→ Work instruction
Print the entire listing below word for word, excluding its pictures.

** Opening Given data block **

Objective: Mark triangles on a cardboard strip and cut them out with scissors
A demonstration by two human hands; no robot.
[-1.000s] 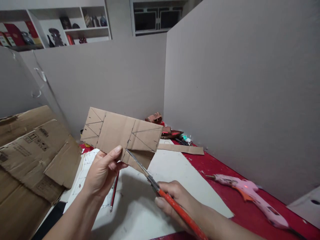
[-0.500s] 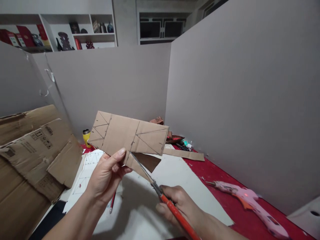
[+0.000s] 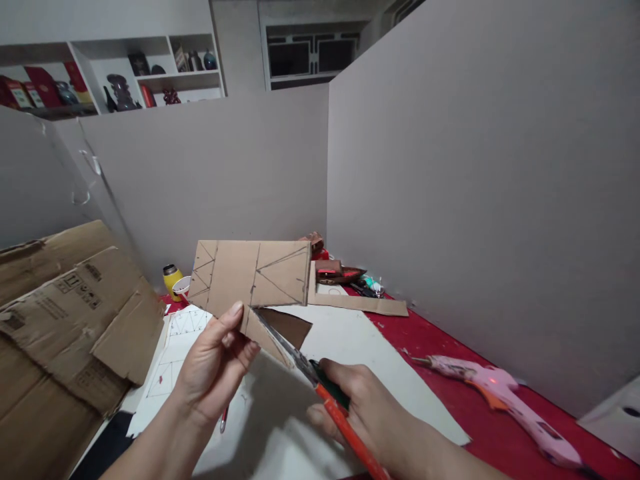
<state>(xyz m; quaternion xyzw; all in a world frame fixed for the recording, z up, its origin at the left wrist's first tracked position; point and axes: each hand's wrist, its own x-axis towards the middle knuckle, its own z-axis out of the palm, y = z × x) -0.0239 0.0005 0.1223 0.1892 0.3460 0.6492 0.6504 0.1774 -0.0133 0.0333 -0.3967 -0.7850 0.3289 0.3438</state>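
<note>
A flat cardboard piece [image 3: 235,273] with pencilled lines and triangles is raised above the white board. My left hand [image 3: 215,360] pinches its lower edge, thumb on top and fingers beneath. In my right hand [image 3: 360,407] are scissors [image 3: 333,407] with a red handle and a dark green part. Their blades reach up-left to a slit in the cardboard near my left thumb. Below the slit, a cut flap [image 3: 285,327] hangs at an angle, partly behind the blades.
Folded cardboard boxes [image 3: 65,320] lean at the left. A pink glue gun [image 3: 500,393] lies on the red cloth at right. Farther back are a yellow bottle [image 3: 172,280], a cardboard strip [image 3: 365,305] and a brown model boat [image 3: 340,272]. Marked paper [image 3: 165,360] and a pencil [image 3: 223,421] lie below.
The cardboard has turned to a more level position, its right end shifting left. The scissors have opened a little, showing the dark green part. The camera view has shifted slightly.
</note>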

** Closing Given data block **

→ Output of the task
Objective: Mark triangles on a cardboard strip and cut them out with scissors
A demonstration by two human hands; no robot.
[-1.000s] 
[-0.500s] 
[+0.000s] 
<state>(xyz m; quaternion xyzw; all in a world frame fixed for the recording, z up, its origin at the left wrist's first tracked position; point and axes: each hand's wrist, its own x-axis towards the middle knuckle, its own z-axis out of the palm, y = z × x) -0.0239 0.0005 0.1223 0.1892 0.3460 0.6492 0.6504 0.1774 -0.0133 0.0333 -0.3967 -0.7850 0.3289 0.3438</state>
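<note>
A flat cardboard piece [image 3: 235,273] with pencilled lines and triangles is raised above the white board. My left hand [image 3: 215,360] pinches its lower edge, thumb on top and fingers beneath. In my right hand [image 3: 360,407] are scissors [image 3: 333,407] with a red handle and a dark green part. Their blades reach up-left to a slit in the cardboard near my left thumb. Below the slit, a cut flap [image 3: 285,327] hangs at an angle, partly behind the blades.
Folded cardboard boxes [image 3: 65,320] lean at the left. A pink glue gun [image 3: 500,393] lies on the red cloth at right. Farther back are a yellow bottle [image 3: 172,280], a cardboard strip [image 3: 365,305] and a brown model boat [image 3: 340,272]. Marked paper [image 3: 165,360] and a pencil [image 3: 223,421] lie below.
The cardboard has turned to a more level position, its right end shifting left. The scissors have opened a little, showing the dark green part. The camera view has shifted slightly.
</note>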

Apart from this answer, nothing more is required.